TRY IT: Your answer should restate each line of the data below word for word.

Data entries:
+++
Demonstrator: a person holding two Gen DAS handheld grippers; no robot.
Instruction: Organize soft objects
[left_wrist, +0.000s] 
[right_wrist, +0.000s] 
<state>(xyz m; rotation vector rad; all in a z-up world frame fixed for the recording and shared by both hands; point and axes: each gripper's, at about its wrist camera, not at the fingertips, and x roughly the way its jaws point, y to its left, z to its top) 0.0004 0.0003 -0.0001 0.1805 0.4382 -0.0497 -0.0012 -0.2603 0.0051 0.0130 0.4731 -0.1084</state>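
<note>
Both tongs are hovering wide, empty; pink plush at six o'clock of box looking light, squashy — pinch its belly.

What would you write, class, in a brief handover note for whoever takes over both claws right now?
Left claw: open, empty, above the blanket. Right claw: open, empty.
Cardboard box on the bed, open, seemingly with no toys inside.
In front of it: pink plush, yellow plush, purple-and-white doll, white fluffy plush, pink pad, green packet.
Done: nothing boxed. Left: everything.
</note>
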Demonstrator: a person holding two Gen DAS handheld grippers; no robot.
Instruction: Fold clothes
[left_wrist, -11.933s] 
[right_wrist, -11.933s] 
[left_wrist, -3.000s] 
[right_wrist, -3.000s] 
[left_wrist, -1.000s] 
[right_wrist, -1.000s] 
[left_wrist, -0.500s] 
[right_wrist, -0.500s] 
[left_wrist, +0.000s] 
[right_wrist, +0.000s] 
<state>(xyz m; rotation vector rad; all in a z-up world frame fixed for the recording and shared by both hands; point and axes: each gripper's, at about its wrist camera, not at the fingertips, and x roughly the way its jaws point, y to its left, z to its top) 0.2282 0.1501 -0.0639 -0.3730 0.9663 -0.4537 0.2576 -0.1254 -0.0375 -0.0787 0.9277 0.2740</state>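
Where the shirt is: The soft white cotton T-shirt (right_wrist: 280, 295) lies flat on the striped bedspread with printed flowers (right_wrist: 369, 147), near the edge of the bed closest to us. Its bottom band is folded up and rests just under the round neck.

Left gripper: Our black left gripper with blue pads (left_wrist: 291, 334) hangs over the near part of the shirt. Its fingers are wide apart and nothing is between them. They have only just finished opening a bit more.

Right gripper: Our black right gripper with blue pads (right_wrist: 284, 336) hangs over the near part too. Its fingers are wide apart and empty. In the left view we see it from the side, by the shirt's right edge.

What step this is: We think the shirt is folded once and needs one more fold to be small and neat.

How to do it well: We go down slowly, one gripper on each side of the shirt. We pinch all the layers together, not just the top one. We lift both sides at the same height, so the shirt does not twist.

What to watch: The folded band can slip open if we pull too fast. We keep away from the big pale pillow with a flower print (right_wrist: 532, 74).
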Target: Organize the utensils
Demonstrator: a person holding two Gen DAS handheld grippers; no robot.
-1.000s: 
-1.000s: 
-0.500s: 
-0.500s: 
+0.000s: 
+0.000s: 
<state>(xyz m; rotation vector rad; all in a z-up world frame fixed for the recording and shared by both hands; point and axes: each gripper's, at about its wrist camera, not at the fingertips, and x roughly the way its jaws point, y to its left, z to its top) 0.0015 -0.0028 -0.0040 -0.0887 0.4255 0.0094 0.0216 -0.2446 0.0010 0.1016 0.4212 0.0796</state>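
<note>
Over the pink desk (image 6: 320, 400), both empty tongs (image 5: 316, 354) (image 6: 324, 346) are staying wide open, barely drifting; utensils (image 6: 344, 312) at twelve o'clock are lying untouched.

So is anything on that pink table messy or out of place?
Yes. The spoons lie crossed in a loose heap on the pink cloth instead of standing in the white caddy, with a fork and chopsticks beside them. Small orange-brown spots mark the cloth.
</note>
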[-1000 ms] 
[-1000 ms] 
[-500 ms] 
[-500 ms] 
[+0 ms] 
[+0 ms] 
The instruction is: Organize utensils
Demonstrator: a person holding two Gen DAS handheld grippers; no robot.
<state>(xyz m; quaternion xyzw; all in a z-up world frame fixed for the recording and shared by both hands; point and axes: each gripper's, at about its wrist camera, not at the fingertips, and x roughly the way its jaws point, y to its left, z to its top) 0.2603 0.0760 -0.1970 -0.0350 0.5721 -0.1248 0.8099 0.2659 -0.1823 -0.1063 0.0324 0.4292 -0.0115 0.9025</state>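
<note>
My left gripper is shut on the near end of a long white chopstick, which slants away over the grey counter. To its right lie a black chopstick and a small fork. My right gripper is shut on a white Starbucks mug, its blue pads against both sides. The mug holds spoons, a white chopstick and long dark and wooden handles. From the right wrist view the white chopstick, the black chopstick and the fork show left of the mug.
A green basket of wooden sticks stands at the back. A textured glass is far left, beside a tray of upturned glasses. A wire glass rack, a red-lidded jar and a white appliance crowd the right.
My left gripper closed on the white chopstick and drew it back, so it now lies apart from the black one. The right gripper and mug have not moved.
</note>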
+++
OUTPUT BELOW:
Demonstrator: a person holding two Gen DAS handheld grippers; no robot.
Instruction: Organize soft objects
[left_wrist, +0.000s] 
[right_wrist, +0.000s] 
<state>(xyz m; rotation vector rad; all in a z-up world frame fixed for the recording and shared by both hands; point and axes: each gripper's, at about its wrist camera, not at the fingertips, and x roughly the way its jaws point, y to its left, z to its top) 0.0004 0.0003 -0.0001 0.1805 0.4382 -0.0497 -0.0012 -0.2603 0.0051 0.0130 0.4731 -0.1084</state>
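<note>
Both tongs are hovering wide, empty; pink plush at six o'clock of box looking light, squashy — pinch its belly.

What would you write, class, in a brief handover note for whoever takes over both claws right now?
Left claw: open, empty, above the blanket. Right claw: open, empty.
Cardboard box on the bed, open, seemingly with no toys inside.
In front of it: pink plush, yellow plush, purple-and-white doll, white fluffy plush, pink pad, green packet.
Done: nothing boxed. Left: everything.
</note>
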Demonstrator: a person holding two Gen DAS handheld grippers; no robot.
Instruction: Fold clothes
[left_wrist, -11.933s] 
[right_wrist, -11.933s] 
[left_wrist, -3.000s] 
[right_wrist, -3.000s] 
[left_wrist, -1.000s] 
[right_wrist, -1.000s] 
[left_wrist, -0.500s] 
[right_wrist, -0.500s] 
[left_wrist, +0.000s] 
[right_wrist, +0.000s] 
<state>(xyz m; rotation vector rad; all in a z-up world frame fixed for the recording and shared by both hands; point and axes: each gripper's, at about its wrist camera, not at the fingertips, and x roughly the way its jaws point, y to its left, z to its top) 0.2282 0.1501 -0.0639 -0.3730 0.9663 -0.4537 0.2576 -0.1254 -0.0375 -0.0787 0.9277 0.2740</state>
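Where the shirt is: The soft white cotton T-shirt (right_wrist: 280, 295) lies flat on the striped bedspread with printed flowers (right_wrist: 369, 147), near the edge of the bed closest to us. Its bottom band is folded up and rests just under the round neck.

Left gripper: Our black left gripper with blue pads (left_wrist: 291, 334) hangs over the near part of the shirt. Its fingers are wide apart and nothing is between them. They have only just finished opening a bit more.

Right gripper: Our black right gripper with blue pads (right_wrist: 284, 336) hangs over the near part too. Its fingers are wide apart and empty. In the left view we see it from the side, by the shirt's right edge.

What step this is: We think the shirt is folded once and needs one more fold to be small and neat.

How to do it well: We go down slowly, one gripper on each side of the shirt. We pinch all the layers together, not just the top one. We lift both sides at the same height, so the shirt does not twist.

What to watch: The folded band can slip open if we pull too fast. We keep away from the big pale pillow with a flower print (right_wrist: 532, 74).
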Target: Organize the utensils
Demonstrator: a person holding two Gen DAS handheld grippers; no robot.
-1.000s: 
-1.000s: 
-0.500s: 
-0.500s: 
+0.000s: 
+0.000s: 
<state>(xyz m; rotation vector rad; all in a z-up world frame fixed for the recording and shared by both hands; point and axes: each gripper's, at about its wrist camera, not at the fingertips, and x roughly the way its jaws point, y to its left, z to its top) 0.0015 -0.0028 -0.0040 -0.0887 0.4255 0.0094 0.0216 -0.2446 0.0010 0.1016 0.4212 0.0796</state>
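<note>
Over the pink desk (image 6: 320, 400), both empty tongs (image 5: 316, 354) (image 6: 324, 346) are staying wide open, barely drifting; utensils (image 6: 344, 312) at twelve o'clock are lying untouched.

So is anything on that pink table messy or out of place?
Yes. The spoons lie crossed in a loose heap on the pink cloth instead of standing in the white caddy, with a fork and chopsticks beside them. Small orange-brown spots mark the cloth.
</note>
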[-1000 ms] 
[-1000 ms] 
[-500 ms] 
[-500 ms] 
[+0 ms] 
[+0 ms] 
The instruction is: Organize utensils
Demonstrator: a person holding two Gen DAS handheld grippers; no robot.
<state>(xyz m; quaternion xyzw; all in a z-up world frame fixed for the recording and shared by both hands; point and axes: each gripper's, at about its wrist camera, not at the fingertips, and x roughly the way its jaws point, y to its left, z to its top) 0.2603 0.0760 -0.1970 -0.0350 0.5721 -0.1248 0.8099 0.2659 -0.1823 -0.1063 0.0324 0.4292 -0.0115 0.9025</state>
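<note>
My left gripper is shut on the near end of a long white chopstick, which slants away over the grey counter. To its right lie a black chopstick and a small fork. My right gripper is shut on a white Starbucks mug, its blue pads against both sides. The mug holds spoons, a white chopstick and long dark and wooden handles. From the right wrist view the white chopstick, the black chopstick and the fork show left of the mug.
A green basket of wooden sticks stands at the back. A textured glass is far left, beside a tray of upturned glasses. A wire glass rack, a red-lidded jar and a white appliance crowd the right.
My left gripper closed on the white chopstick and drew it back, so it now lies apart from the black one. The right gripper and mug have not moved.
</note>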

Nothing more is needed for this answer.